Transfer data to and from Azure

There are several options for transferring data to and from Azure, depending on your needs.

Physical transfer

Using physical hardware to transfer data to Azure is a good option when:

  • Your network is slow or unreliable.
  • Getting more network bandwidth is cost-prohibitive.
  • Security or organizational policies don't allow outbound connections when dealing with sensitive data.

If your primary concern is how long it takes to transfer your data, you might want to run a test to verify whether network transfer is slower than physical transport.

There are two main options for physically transporting data to Azure:

The Azure Import/Export service

The Azure Import/Export service lets you securely transfer large amounts of data to Azure Blob Storage or Azure Files by shipping internal SATA HDDs or SDDs to an Azure datacenter. You can also use this service to transfer data from Azure Storage to hard disk drives and have the drives shipped to you for loading on-premises.

Azure Data Box

Azure Data Box is a Microsoft-provided appliance that works much like the Import/Export service. With Data Box, Microsoft ships you a proprietary, secure, and tamper-resistant transfer appliance and handles the end-to-end logistics, which you can track through the portal. One benefit of the Data Box service is ease of use. You don't need to purchase several hard drives, prepare them, and transfer files to each one. Data Box is supported by many industry-leading Azure partners to make it easier to seamlessly use offline transport to the cloud from their products.

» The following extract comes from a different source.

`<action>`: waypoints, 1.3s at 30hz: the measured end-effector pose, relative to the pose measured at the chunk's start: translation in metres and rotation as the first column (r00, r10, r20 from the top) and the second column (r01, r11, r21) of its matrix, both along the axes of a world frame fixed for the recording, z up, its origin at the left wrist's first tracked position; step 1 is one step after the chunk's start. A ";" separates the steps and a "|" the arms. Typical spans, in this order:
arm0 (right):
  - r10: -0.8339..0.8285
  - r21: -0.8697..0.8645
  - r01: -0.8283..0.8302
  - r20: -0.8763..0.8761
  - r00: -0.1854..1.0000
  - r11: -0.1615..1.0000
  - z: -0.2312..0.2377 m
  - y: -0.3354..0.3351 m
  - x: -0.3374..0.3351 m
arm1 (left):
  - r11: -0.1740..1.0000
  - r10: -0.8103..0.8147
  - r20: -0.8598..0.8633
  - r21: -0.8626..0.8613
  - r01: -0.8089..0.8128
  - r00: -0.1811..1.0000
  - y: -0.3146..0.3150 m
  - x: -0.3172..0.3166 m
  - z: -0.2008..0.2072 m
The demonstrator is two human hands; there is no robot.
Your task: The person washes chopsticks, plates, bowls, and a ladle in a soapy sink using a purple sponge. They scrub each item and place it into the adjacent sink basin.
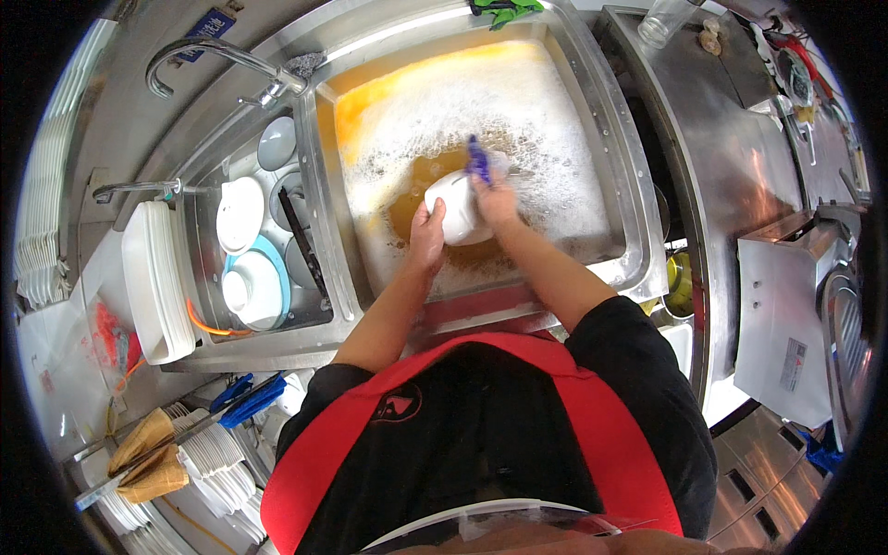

Command-line tools and APIs

Consider these options when you want scripted and programmatic data transfer:

  • The Azure CLI is a cross-platform tool that allows you to manage Azure services and upload data to Storage.

  • AzCopy. Use AzCopy from a Windows or Linux command line to easily copy data to and from Blob Storage, Azure File Storage, and Azure Table Storage with optimal performance. AzCopy supports concurrency and parallelism, and the ability to resume copy operations when interrupted. You can also use AzCopy to copy data from AWS to Azure. For programmatic access, the Microsoft Azure Storage Data Movement Library is the core framework that powers AzCopy. It's provided as a .NET Core library.

  • With PowerShell, the Start-AzureStorageBlobCopy PowerShell cmdlet is an option for Windows administrators who are used to PowerShell.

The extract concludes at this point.